The first biography of one of the most important naval officers of the early Republic, a man today largely forgotten.
by Gordon S. Brown
Annapolis: Naval Institute Press, 2011. Pp. viii, 200.
Illus., plans, notes, biblio, index. $28.95. ISBN: 1612510442
Where most lives of naval officers focus on stirring deeds afloat, in this book Brown, a former Foreign Service officer and part-time historian with eclectic interests, examines the career of Thomas Tingey, who performed most of his duties ashore. In his youth British-born Tingey had served in the Royal Navy and as a merchant
mariner. Migrating to America, in 1798 Tingey was commissioned a captain in the newly revived U.S. Navy, and given command of the USS Ganges, a 24 gun merchant ship converted to a warship, in which he performed well during the Quasi-War with France, taking a number of prizes. In 1800, with the conflict over, he was lucky enough to survive the major reduction in Navy manpower, and was assigned the task of establishing the nation’s first naval base, the Washington Navy Yard.

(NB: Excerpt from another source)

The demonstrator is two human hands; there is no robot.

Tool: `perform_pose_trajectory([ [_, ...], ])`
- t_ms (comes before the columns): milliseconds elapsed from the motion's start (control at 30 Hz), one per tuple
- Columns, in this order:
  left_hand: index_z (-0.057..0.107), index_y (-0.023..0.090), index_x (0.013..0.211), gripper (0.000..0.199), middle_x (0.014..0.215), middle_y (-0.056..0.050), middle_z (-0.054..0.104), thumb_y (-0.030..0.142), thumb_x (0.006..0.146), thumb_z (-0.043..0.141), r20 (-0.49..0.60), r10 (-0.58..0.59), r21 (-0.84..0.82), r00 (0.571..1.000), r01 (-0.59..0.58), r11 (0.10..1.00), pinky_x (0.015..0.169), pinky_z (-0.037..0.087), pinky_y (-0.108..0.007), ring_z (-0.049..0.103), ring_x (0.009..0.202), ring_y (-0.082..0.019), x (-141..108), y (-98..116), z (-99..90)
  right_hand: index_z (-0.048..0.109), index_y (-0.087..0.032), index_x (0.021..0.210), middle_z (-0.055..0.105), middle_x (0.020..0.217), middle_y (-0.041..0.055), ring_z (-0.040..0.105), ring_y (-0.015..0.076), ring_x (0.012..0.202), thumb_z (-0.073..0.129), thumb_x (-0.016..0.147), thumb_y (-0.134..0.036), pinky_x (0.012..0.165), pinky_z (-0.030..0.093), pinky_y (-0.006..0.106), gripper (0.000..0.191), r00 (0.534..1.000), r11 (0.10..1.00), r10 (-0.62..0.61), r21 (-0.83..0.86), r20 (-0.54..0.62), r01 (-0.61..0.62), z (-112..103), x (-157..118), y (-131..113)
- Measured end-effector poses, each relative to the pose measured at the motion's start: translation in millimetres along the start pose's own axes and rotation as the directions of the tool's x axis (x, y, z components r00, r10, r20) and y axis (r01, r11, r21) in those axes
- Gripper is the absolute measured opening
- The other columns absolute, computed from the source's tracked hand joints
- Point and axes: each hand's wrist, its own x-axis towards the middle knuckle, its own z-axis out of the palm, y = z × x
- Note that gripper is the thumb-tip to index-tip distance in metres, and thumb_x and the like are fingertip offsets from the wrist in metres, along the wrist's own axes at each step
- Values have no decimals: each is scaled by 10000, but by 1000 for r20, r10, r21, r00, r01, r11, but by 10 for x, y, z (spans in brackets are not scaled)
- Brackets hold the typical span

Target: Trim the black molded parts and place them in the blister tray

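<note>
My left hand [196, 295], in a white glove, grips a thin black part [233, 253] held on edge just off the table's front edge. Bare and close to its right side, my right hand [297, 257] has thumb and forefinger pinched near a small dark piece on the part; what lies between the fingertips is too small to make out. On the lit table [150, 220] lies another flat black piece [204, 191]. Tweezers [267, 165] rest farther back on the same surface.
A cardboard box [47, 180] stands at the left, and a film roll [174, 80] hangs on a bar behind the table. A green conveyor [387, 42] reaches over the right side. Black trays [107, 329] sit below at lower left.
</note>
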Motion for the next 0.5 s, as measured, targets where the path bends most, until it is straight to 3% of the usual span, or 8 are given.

This is the meat of Brown’s book, as Tingey worked to establish one of the nation’s first industrial complexes, overcoming many difficulties. Then, in 1814, as the British descended on Washington, Tingey put his work to the torch, destroying all he had built. Returning to his post afterwards, Tingey spent the rest of his life rebuilding the yard, which he still commanded at his death. So while there’s little fight in this work, there is a great deal on the development of the infrastructure that supported the service, an often neglected subject in naval history, but an essential one.
Particularly because of its attention to the development of naval infrastructure, The Captain Who Burned His Ships is a good read for anyone interested in war at sea in the age of sail.